### Your task
The reply should return the data in full, exactly as written.
+--
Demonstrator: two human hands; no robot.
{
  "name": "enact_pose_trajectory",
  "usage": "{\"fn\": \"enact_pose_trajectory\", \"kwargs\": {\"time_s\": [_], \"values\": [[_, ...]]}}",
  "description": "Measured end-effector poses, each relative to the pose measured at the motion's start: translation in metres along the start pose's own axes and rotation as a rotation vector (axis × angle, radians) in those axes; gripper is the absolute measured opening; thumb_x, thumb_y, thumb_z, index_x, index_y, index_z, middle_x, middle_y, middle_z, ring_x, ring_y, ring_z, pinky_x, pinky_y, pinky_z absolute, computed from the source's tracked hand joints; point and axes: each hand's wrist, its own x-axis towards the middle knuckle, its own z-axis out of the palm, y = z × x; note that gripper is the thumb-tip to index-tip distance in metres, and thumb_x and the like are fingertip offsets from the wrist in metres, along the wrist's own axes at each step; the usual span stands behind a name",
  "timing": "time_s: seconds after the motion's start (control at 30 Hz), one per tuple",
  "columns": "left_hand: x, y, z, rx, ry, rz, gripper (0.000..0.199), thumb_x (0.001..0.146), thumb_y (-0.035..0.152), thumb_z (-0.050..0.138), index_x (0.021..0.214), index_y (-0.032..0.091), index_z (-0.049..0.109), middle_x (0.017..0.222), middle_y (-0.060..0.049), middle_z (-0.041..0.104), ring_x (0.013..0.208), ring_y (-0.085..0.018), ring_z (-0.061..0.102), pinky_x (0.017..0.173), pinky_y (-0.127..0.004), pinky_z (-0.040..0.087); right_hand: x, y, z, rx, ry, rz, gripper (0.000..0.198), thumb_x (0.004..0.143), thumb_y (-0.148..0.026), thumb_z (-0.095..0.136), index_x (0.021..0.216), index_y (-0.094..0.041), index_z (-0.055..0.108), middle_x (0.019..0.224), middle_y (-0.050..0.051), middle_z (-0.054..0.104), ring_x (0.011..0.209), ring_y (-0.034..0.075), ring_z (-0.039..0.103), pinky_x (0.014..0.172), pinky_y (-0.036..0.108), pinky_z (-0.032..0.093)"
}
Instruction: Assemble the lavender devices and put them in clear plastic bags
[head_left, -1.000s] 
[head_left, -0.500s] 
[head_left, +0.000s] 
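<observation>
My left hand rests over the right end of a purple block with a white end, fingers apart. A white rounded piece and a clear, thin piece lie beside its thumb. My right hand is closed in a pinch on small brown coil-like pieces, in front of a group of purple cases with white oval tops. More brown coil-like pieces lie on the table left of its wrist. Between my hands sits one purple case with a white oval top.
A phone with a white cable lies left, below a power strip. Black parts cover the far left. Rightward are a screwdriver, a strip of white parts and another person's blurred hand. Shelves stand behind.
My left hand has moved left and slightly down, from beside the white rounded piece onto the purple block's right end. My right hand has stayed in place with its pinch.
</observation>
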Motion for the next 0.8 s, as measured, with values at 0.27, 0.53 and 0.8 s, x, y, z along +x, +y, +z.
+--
### Your solution
Demonstrator: two human hands; no robot.
{
  "name": "enact_pose_trajectory",
  "usage": "{\"fn\": \"enact_pose_trajectory\", \"kwargs\": {\"time_s\": [_], \"values\": [[_, ...]]}}",
  "description": "Measured end-effector poses, each relative to the pose measured at the motion's start: translation in metres along the start pose's own axes and rotation as a rotation vector (axis × angle, radians) in those axes; gripper is the absolute measured opening; thumb_x, thumb_y, thumb_z, index_x, index_y, index_z, middle_x, middle_y, middle_z, ring_x, ring_y, ring_z, pinky_x, pinky_y, pinky_z absolute, computed from the source's tracked hand joints; point and axes: each hand's wrist, its own x-axis towards the middle knuckle, its own z-axis out of the palm, y = z × x; note that gripper is the thumb-tip to index-tip distance in metres, and thumb_x and the like are fingertip offsets from the wrist in metres, along the wrist's own axes at each step; the usual span stands behind a name",
  "timing": "time_s: seconds after the motion's start (control at 30 Hz), one per tuple",
  "columns": "left_hand: x, y, z, rx, ry, rz, gripper (0.000..0.199), thumb_x (0.001..0.146), thumb_y (-0.035..0.152), thumb_z (-0.050..0.138), index_x (0.021..0.214), index_y (-0.032..0.091), index_z (-0.049..0.109), middle_x (0.017..0.222), middle_y (-0.060..0.049), middle_z (-0.041..0.104), ring_x (0.013..0.208), ring_y (-0.085..0.018), ring_z (-0.061..0.102), pinky_x (0.017..0.173), pinky_y (-0.127..0.004), pinky_z (-0.040..0.087); right_hand: x, y, z, rx, ry, rz, gripper (0.000..0.198), thumb_x (0.004..0.143), thumb_y (-0.148..0.026), thumb_z (-0.095..0.136), index_x (0.021..0.216), index_y (-0.094..0.041), index_z (-0.055..0.108), middle_x (0.019..0.224), middle_y (-0.050..0.051), middle_z (-0.054..0.104), ring_x (0.011..0.209), ring_y (-0.034..0.075), ring_z (-0.039..0.103), pinky_x (0.014..0.172), pinky_y (-0.036..0.108), pinky_z (-0.032..0.093)"
}
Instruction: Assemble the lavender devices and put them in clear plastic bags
[head_left, -1.000s] 
[head_left, -0.500s] 
[head_left, +0.000s] 
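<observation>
My left hand rests over the right end of a purple block with a white end, fingers apart. A white rounded piece and a clear, thin piece lie beside its thumb. My right hand is closed in a pinch on small brown coil-like pieces, in front of a group of purple cases with white oval tops. More brown coil-like pieces lie on the table left of its wrist. Between my hands sits one purple case with a white oval top.
A phone with a white cable lies left, below a power strip. Black parts cover the far left. Rightward are a screwdriver, a strip of white parts and another person's blurred hand. Shelves stand behind.
My left hand has moved left and slightly down, from beside the white rounded piece onto the purple block's right end. My right hand has stayed in place with its pinch.
</observation>
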Motion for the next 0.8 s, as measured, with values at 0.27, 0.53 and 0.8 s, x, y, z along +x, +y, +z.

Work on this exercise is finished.